Fig 4. Female MSC have more marked effects on pulmonary hypertension.

(a) Female MSC improve right ventricular systolic pressure (RVSP) to a greater degree than male MSC. The efficacy of MSC in improving RVSP in female (b) and male (c) animals is not dependent on the sex of the recipient. (*P < 0.05: RA vs hyperoxia-PL; † P <0.05: hyperoxia-PL vs hyperoxia male or female MSC; $ P <0.05: hyperoxia male MSC vs hyperoxia female MSC). White bars are RA and black bars are hyperoxia.

Fig 5. Female MSC exhibit greater anti-remodeling effects.

(a) Lung sections stained with Von Willebrand Factor (green), α-smooth muscle actin (red), and DAPI (blue), demonstrating improved vascular remodeling in hyperoxia-exposed pups treated with male or female MSC. Original magnification X400. (b) Female MSC are superior to male MSC in reducing the percentage of fully muscularized blood vessels. (c) IT male or female MSC improved medial wall thickness of vessels (20–50 μm). In female pups, IT male or female MSC similarly improve the percentage of muscularized vessels (d), and the medial wall thickness (e). In male pups, IT female MSC are superior to male MSC in improving the percentage of muscularized blood vessels (f), while being as effective in reducing the medial wall thickness (g). (*P < 0.05: RA vs hyperoxia-PL; † hyperoxia-PL vs hyperoxia male or female MSC; $ P <0.05: hyperoxia male MSC vs hyperoxia female MSC). White bars are RA and black bars are hyperoxia unless otherwise specified.
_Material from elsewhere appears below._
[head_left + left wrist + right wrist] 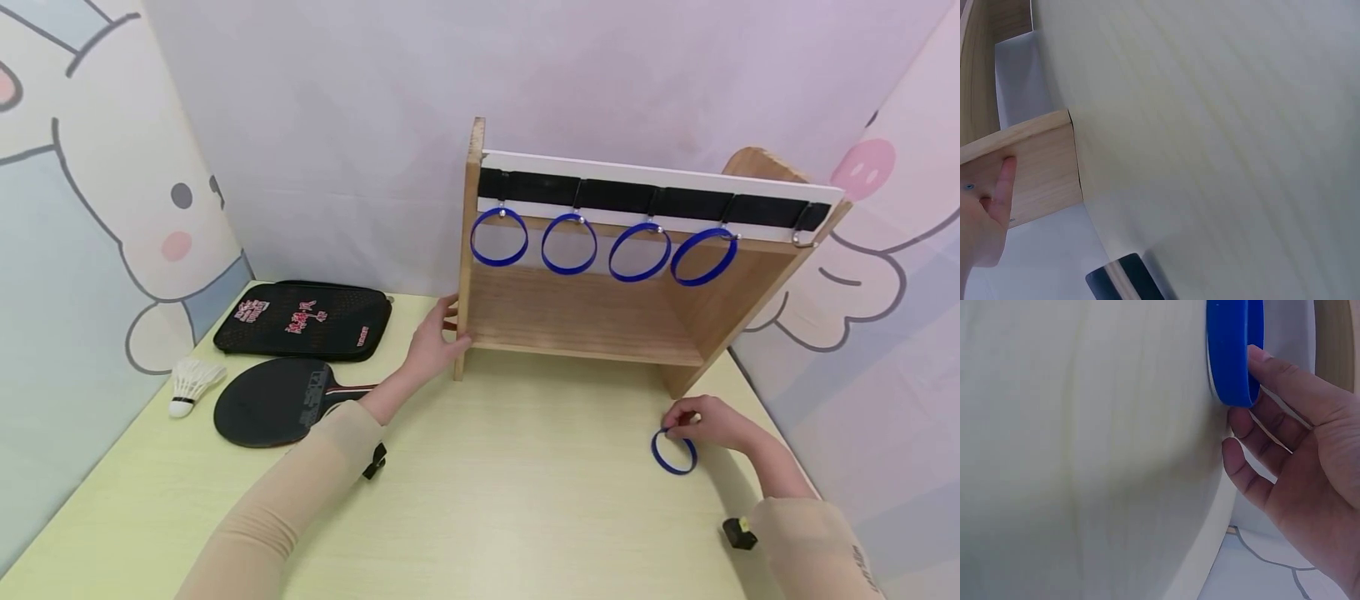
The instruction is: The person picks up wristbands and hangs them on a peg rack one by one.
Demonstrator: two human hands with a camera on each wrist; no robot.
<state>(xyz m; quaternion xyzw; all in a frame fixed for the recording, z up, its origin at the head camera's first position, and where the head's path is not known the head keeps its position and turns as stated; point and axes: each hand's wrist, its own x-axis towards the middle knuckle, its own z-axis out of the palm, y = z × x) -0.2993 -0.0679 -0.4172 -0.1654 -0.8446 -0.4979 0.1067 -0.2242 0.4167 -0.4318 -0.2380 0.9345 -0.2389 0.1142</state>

Fig 6. IT MSC and lung inflammation.

(a) Markedly greater lung IL-10 concentration in pups treated with female as compared to male MSC. (b) Female MSC decrease lung IL-1β expression to a greater degree than male MSC (c) Representative Western blot demonstrating a more marked decrease in lung IL-1β expression in hyperoxic pups treated with female MSC. β-actin is utilized as the normalization protein. (*P < 0.05: RA vs hyperoxia-PL; † hyperoxia-PL vs hyperoxia male or female MSC; $ P <0.05: hyperoxia male MSC vs hyperoxia female MSC; N = 5-6/group). White bars are RA and black bars are hyperoxia.